Now \[ \tan 42^\circ = \frac{\text{$OA$}}{\text{$AB$}} \implies \text{$AB$} = \frac{6}{\tan 42^\circ} = \quantity{6.66}{cm}. \]

The length we require is \(AC\). If we consider the triangle \(CBA\), we have that \[\begin{align*} \sin 42^\circ = \frac{\text{$AC$}}{\text{$AB$}} \implies \text{$AC$} &= \frac{6 \sin 42^\circ}{\tan 42^\circ}\\ &= 6 \cos 42^\circ\\ &= \quantity{4.46}{cm}. \end{align*}\]

The point \(D\) is the one on the sphere closest to B, so our goal is to find \(BD\). We have \(OD=6\), since it’s a radius of the sphere, and hence \[ \text{$BD$} = \text{$BO$} - 6. \] So we need to calculate the length of \(BO\). Considering \(\triangle AOB\), we have that \[ \sin 42^\circ = \frac{\text{$AO$}}{\text{$BO$}} \implies \text{$BO$} = \frac{6}{\sin 42^\circ} \] and therefore \[ \text{$BD$} = \frac{6}{\sin 42^\circ} - 6= \quantity{2.97}{cm}. \]

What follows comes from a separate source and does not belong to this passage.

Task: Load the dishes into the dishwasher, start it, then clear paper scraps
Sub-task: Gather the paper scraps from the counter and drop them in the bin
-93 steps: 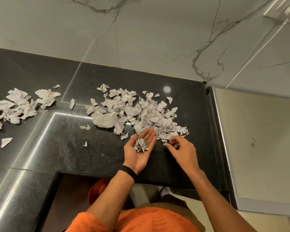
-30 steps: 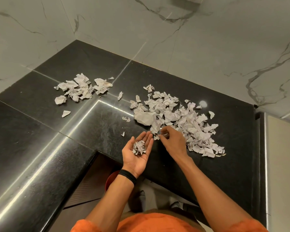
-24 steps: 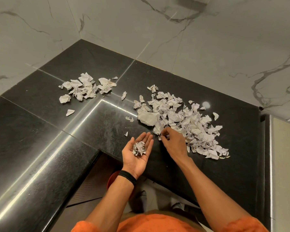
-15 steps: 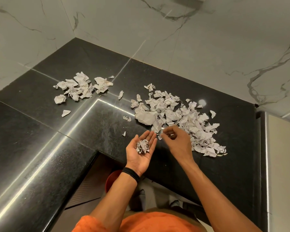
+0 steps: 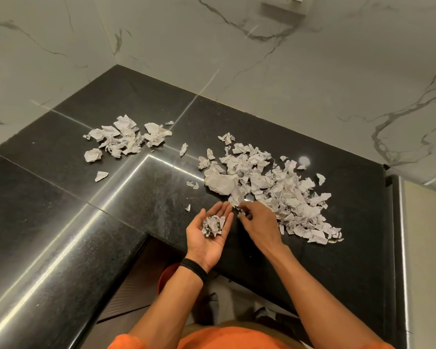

The volume of a cone is \[ \frac{1}{3} \times \text{area of the base} \times \text{height of the cone}. \] For us, the base is a disc with \(AC\) as a radius, and the height of the cone is \(BC\). Considering \(\triangle ACB\), we see that \[ \tan 42^\circ = \frac{\text{$AC$}}{\text{$BC$}} \implies \text{$BC$} = \frac{\text{$AC$}}{\tan 42^\circ}. \] Thus the volume of the cone is \[\begin{align*} \frac{1}{3} \times \pi \times \text{$AC$}^2 \times \text{$BC$} &= \frac{\pi (6 \cos 42^\circ)^3}{3 \tan 42^\circ} \\ &= \frac{72 \pi (\cos 42^\circ)^4}{\sin 42^\circ}\\ &= \quantity{103.1}{cm^3}. \end{align*}\]